In the months following smoking cessation, ex-smokers gain on average between 4 and 5 kilos. A weight gain that everyone puts on the account of the small nibbles of the day, supposed to compensate for the lack of nicotine. But now a team of Swiss researchers has just found the real reason for this weight gain. It is not the Tagada strawberries or the Pépito that make you fat but quite simply the modification of the composition of your intestinal flora.
The content of our gut captivates many researchers! A few days ago, two studies from the National Institute of Agronomic Research (INRA) told us that having an intestinal flora poor in bacteria had consequences. on the development of obesity and certain diseases linked to being overweight. This time, we learn that quitting smoking changes the composition of our intestinal flora and that the disappearance of certain bacteria present in the feces, makes us fat.
For Pr Gerhard Rogler, of the University Hospital of Zurich, author of this new study funded by the Swiss National Science Foundation (SNSF), these results on humans simply confirm the conclusions of previous research. conducted on mice.

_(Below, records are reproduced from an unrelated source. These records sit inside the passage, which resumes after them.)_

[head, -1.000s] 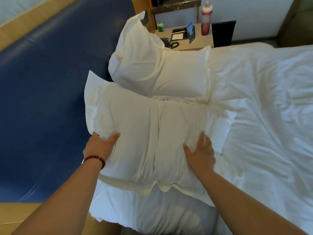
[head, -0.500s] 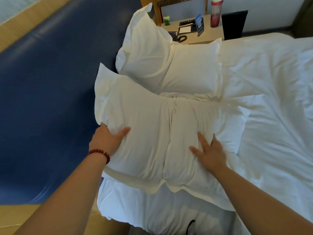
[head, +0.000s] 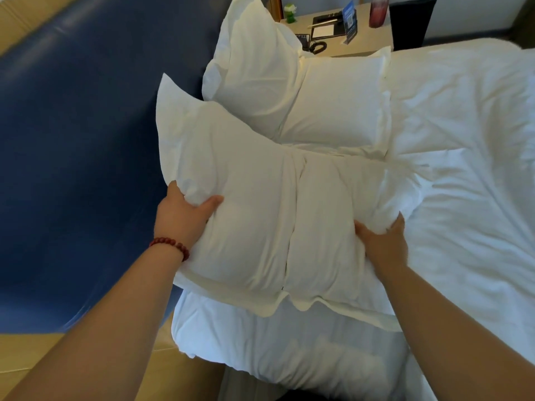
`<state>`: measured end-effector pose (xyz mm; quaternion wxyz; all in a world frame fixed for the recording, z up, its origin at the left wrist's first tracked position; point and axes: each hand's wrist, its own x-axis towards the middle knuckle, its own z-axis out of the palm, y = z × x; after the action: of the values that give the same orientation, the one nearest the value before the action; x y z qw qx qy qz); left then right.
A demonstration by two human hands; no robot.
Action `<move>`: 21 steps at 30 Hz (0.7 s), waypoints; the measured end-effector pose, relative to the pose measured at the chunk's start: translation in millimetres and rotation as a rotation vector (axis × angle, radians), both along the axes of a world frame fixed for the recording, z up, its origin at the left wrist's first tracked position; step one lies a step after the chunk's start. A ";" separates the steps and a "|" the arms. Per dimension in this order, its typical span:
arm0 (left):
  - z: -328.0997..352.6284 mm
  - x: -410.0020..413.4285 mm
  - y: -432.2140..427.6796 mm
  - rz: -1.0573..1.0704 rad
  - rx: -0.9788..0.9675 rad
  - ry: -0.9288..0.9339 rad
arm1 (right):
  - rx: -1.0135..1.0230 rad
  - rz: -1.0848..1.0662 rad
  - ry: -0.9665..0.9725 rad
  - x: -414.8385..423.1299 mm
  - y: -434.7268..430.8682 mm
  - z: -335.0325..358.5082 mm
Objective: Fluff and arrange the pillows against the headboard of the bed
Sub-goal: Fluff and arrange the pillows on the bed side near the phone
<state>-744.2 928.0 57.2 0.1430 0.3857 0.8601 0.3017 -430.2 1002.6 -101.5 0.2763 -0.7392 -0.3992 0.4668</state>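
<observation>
Two white pillows are sitting at the head of the bed (head: 289, 351), and both hands are working the nearer one. Over on the left the padded blue headboard (head: 72, 125) is filling the view. The left hand (head: 182, 218), a red bead bracelet (head: 170, 246) on its wrist, is gripping the near pillow (head: 254, 215) by its left side: thumb on top, fingers curled out of sight behind. That pillow is creasing down its middle, its upper left corner is standing against the headboard, and its far edge is touching the far pillow (head: 289, 82), which is leaning on the headboard too. The right hand (head: 382, 244) is digging into the near pillow's right end, thumb and fingers curled and bunching the cover between them. Behind the pillows a pale nightstand (head: 367, 41) is carrying a small green object (head: 289, 11), a black telephone (head: 311, 45), a notepad (head: 322, 31), a blue card (head: 348, 20) – its print is too small to read – and a reddish bottle (head: 376, 13) whose contents I cannot tell. On the right the rumpled white duvet (head: 463, 140) is spreading across the bed.
</observation>
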 end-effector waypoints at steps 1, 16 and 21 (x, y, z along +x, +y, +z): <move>8.9 1.8 -1.2 -0.005 0.018 0.042 | 0.030 0.003 0.005 -7.0 -1.4 3.0; 16.8 -17.7 -30.7 0.045 -0.298 0.610 | -0.113 0.263 -0.012 -39.8 -16.6 -19.6; 11.1 7.8 -34.0 -0.070 -0.324 0.941 | -0.130 0.211 -0.003 -21.9 -21.5 -29.4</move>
<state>-736.4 894.0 68.4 -0.1927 0.4814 0.8537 -0.0475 -452.2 981.1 -130.8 0.1764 -0.7100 -0.4441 0.5172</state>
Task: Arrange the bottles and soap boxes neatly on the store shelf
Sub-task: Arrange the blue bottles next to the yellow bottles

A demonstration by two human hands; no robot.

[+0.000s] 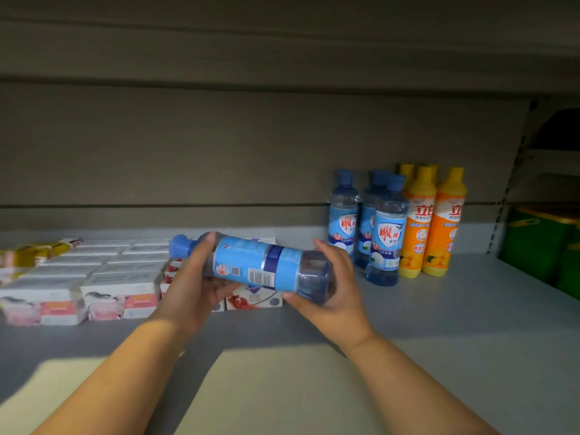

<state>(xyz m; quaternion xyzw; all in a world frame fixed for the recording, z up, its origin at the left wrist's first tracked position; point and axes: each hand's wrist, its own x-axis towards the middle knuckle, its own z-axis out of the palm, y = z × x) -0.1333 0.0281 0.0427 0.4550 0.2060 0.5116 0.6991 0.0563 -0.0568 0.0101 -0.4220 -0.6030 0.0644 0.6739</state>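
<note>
— Where, the blue bottle (260, 266)?
— Up in the air, just above the shelf (455, 309), in front of the soap boxes (254, 298), carried between both hands.
— And the grip?
— Clasped at the neck end by the left hand (194, 287), thumb up the near side just below the blue cap (179, 245), fingers curled underneath. Cupped at the base end by the right hand (335, 290), fingers curled over the far side, thumb underneath.
— Pointing which way?
— On its side, long axis left to right, roughly along the shelf's front edge. Cap to the left and a touch higher, base to the right and lower. Barcode side of the label toward the camera.
— Around it?
— Directly behind and below, those white soap boxes with a red fruit picture, flat on the shelf. Further left, rows of sheep-picture boxes (119, 296), packed side by side; at the far left, a yellowish pack (31, 254), tilted. To the right, three standing blue bottles (387, 233), just beside a group of orange bottles (420, 227) with yellow tops, all upright.
— Surface and room?
— Pale grey shelf board, flat, shadowed in the middle, brighter toward the front. Grey back panel (219, 152) with horizontal seams, an upper shelf (282, 42) overhead. At the right, a slotted upright (508, 189); beyond it, green goods (539, 243), too blurred to name.
</note>
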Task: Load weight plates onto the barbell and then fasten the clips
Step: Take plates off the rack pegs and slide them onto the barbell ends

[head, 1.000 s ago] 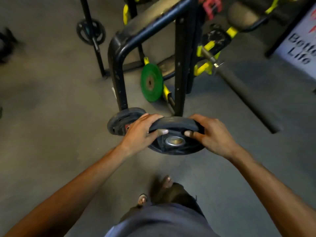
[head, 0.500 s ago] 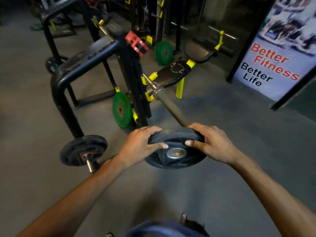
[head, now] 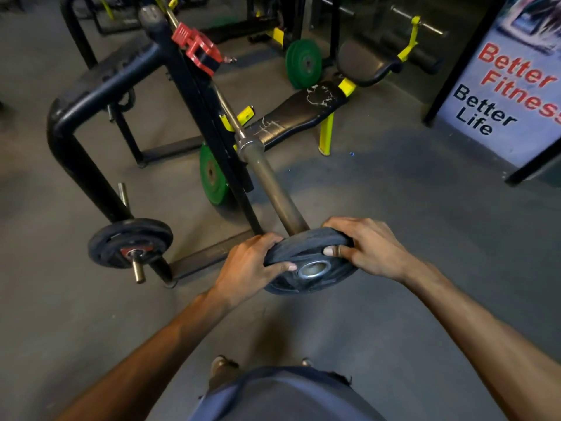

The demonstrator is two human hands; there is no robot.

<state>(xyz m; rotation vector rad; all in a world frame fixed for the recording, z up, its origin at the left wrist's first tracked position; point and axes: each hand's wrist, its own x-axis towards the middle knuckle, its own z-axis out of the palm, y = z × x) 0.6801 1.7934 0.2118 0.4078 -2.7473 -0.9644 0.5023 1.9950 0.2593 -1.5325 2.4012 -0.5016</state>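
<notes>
I hold a black weight plate with a metal-ringed centre hole in both hands. My left hand grips its left rim and my right hand grips its right rim. The plate sits just in front of the near end of the barbell sleeve, whose tip is hidden behind the plate's top edge. The barbell runs away from me up to the rack. A red clip hangs on the black rack upright near the top.
A black rack frame stands at left, with black plates on a low peg and a green plate behind the upright. A bench, more green plates and a poster lie beyond.
The view has swung up and closer to the barbell. Both hands have carried the plate up to the near end of the sleeve, which now meets the plate's top edge.
</notes>
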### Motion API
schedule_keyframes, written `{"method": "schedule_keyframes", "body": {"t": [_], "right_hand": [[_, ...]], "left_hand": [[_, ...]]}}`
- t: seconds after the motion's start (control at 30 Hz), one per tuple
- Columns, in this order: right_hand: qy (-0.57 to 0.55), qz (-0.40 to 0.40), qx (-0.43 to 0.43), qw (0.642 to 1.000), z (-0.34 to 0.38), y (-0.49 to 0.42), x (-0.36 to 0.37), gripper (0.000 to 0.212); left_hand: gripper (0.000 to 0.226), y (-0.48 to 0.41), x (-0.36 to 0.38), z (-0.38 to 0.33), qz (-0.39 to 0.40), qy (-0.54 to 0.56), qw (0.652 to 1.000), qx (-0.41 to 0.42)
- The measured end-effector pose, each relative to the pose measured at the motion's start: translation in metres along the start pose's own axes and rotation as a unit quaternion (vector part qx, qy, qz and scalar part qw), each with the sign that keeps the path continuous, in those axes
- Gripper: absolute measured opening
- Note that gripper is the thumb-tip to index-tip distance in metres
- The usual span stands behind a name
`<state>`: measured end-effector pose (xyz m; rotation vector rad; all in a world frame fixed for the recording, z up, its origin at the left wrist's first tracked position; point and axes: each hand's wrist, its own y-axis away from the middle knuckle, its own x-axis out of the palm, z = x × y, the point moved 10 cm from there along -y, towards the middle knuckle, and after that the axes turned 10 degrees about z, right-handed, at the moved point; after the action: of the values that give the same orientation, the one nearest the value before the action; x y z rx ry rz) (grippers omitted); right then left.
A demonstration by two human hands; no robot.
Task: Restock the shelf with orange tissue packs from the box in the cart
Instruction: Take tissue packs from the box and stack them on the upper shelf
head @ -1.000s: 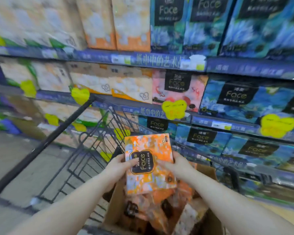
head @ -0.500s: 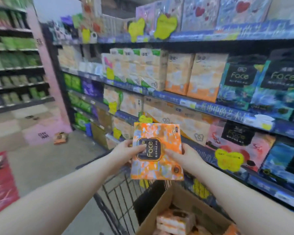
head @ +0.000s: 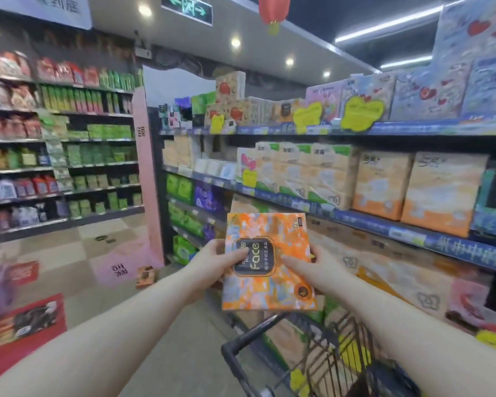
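Fingers [head: 238,255] of left hand [head: 212,262] and right hand [head: 315,267] pinch one orange tissue pack [head: 269,282] above the cart [head: 324,365]. It is not yet on the shelf [head: 370,222] to their right.

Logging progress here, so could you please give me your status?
Left hand and right hand grip tissue pack above cart. Not shelved yet. Nothing visibly blocking.

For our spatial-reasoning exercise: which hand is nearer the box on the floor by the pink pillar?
Left. The left hand is above and right of the box; the right hand is further right, across the orange tissue pack both hold.
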<state>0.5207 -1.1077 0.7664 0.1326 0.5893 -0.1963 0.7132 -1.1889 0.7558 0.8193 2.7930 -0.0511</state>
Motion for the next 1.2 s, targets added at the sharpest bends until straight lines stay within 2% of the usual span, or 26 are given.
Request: {"method": "schedule_keyframes", "body": {"t": [0.07,0.17,0.27,0.4,0.47,0.6,0.83,0.9,1.03,1.2], "right_hand": [[-0.016,-0.009,-0.004,1.0,0.026,-0.019,0.026,0.031],[-0.064,-0.003,-0.02,0.998,0.075,-0.05,0.073,0.023],[-0.092,0.001,-0.031,0.995,0.123,-0.08,0.115,0.044],[-0.084,-0.006,-0.03,0.996,0.164,-0.114,0.14,0.051],[-0.054,-0.02,-0.032,0.998,0.184,-0.127,0.138,0.044],[0.006,-0.05,-0.048,0.998,0.213,-0.164,0.131,0.056],[0.025,-0.049,-0.059,0.997,0.24,-0.258,0.13,0.06],[-0.006,-0.052,-0.072,0.996,0.246,-0.291,0.118,0.063],[0.01,-0.078,-0.091,0.993,0.265,-0.351,0.08,0.041],[0.037,-0.106,-0.096,0.989,0.286,-0.416,0.033,0.053]], "left_hand": [[0.036,-0.003,-0.044,-0.003,-0.007,-0.009,1.0,0.013],[0.035,-0.01,-0.119,-0.005,-0.019,-0.012,0.999,0.03],[0.038,-0.02,-0.191,-0.006,-0.038,-0.016,0.998,0.044],[0.038,-0.038,-0.245,-0.008,-0.032,0.005,0.998,0.048],[0.036,-0.05,-0.261,-0.015,-0.028,0.007,0.998,0.06],[0.034,-0.083,-0.288,-0.025,-0.021,0.001,0.997,0.073],[0.034,-0.162,-0.332,-0.041,-0.021,-0.036,0.995,0.096],[0.036,-0.197,-0.342,-0.053,-0.023,-0.041,0.993,0.11],[0.036,-0.269,-0.348,-0.086,-0.01,-0.052,0.99,0.133],[0.039,-0.349,-0.357,-0.12,0.001,-0.045,0.986,0.159]]}}
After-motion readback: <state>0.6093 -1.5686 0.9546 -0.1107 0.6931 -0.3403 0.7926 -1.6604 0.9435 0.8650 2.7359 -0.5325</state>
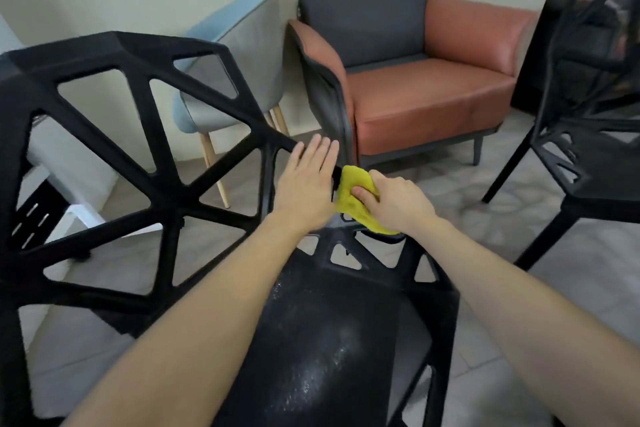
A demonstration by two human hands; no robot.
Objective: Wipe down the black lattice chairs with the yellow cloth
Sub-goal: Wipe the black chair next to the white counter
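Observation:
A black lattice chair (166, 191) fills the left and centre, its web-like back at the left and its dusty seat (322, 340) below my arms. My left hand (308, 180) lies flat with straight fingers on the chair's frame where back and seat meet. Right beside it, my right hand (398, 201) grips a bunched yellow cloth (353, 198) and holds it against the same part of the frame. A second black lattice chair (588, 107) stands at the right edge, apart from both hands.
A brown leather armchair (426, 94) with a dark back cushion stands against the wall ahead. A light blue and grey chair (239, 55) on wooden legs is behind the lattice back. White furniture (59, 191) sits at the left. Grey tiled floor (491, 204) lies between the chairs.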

This time around twenty people, non-smokers, smokers and recent ex-smokers, have replaced the rodents. For the experiment, all agreed not to modify anything in their diet and not to give in to any sweet tooth cravings: however, people who had stop smoking gained 2.2 kg during the nine weeks of the experiment, even without having changed their eating habits.
By studying the bacteria present in the feces of these “guinea pigs”, the researchers also found that the diversity of the intestinal flora of ex-smokers was greatly reduced.
It is therefore not a higher caloric intake, but the modification of the composition of the intestinal flora which would explain the extra pounds after stopping smoking.